SUPPLIED MATERIAL:
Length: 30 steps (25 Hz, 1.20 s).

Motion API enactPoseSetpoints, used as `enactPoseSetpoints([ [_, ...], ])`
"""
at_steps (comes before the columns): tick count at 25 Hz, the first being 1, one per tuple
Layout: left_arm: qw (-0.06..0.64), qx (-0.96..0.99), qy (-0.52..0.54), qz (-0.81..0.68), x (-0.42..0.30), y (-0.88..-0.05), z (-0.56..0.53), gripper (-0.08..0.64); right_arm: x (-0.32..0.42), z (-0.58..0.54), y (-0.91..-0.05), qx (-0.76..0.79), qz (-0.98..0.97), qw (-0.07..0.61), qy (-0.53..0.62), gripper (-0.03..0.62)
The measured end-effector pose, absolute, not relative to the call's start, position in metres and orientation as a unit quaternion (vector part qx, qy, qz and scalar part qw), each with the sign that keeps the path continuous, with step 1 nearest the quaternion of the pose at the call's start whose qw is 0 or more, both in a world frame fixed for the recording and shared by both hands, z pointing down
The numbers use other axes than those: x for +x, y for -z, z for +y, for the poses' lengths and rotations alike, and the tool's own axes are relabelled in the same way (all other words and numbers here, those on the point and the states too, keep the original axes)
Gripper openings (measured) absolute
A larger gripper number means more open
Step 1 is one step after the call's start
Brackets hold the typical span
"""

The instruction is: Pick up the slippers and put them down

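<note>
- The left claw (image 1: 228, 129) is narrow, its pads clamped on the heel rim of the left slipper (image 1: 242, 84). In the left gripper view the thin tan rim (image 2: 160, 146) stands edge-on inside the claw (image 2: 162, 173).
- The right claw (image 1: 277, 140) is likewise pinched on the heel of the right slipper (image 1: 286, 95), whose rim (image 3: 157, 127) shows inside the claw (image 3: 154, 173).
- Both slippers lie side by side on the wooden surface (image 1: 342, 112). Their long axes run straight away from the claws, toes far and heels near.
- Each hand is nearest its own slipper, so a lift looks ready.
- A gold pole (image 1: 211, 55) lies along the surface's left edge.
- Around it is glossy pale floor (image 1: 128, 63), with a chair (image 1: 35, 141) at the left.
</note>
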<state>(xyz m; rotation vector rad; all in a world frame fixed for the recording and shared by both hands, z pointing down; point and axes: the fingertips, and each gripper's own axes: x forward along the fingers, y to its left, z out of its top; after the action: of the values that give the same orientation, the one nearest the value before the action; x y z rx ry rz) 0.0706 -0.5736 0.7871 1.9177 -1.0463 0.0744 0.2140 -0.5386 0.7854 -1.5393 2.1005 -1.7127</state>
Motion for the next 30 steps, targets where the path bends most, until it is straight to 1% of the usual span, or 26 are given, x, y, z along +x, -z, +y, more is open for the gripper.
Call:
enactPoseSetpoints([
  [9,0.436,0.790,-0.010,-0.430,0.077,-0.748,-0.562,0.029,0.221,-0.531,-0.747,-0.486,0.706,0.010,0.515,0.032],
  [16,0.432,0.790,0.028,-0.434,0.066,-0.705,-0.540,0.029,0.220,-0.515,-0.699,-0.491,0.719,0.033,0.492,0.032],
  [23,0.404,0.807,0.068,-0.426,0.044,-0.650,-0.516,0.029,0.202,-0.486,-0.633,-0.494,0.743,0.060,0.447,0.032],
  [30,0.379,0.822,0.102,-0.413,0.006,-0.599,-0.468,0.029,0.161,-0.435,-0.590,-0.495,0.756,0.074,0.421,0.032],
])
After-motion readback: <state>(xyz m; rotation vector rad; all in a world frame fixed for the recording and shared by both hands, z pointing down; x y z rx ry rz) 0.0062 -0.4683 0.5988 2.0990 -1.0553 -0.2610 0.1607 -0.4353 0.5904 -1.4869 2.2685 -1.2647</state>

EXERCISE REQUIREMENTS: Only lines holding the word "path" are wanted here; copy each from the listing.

RESPONSE TO THE EXERCISE:
The measured end-effector pose, absolute, not relative to the call's start, position in metres and orientation as a unit quaternion (vector part qx, qy, qz and scalar part qw), each with the sign that keeps the path continuous, with step 1 nearest the quaternion of the pose at the call's start whose qw is 0 or more, both in a world frame fixed for the recording and shared by both hands, z pointing down
Motion for the next 30 steps, targets where the path bends most, until it is straight to 1% of the usual span, or 26 are given, x, y, z along +x, -z, +y, more is open for the gripper.

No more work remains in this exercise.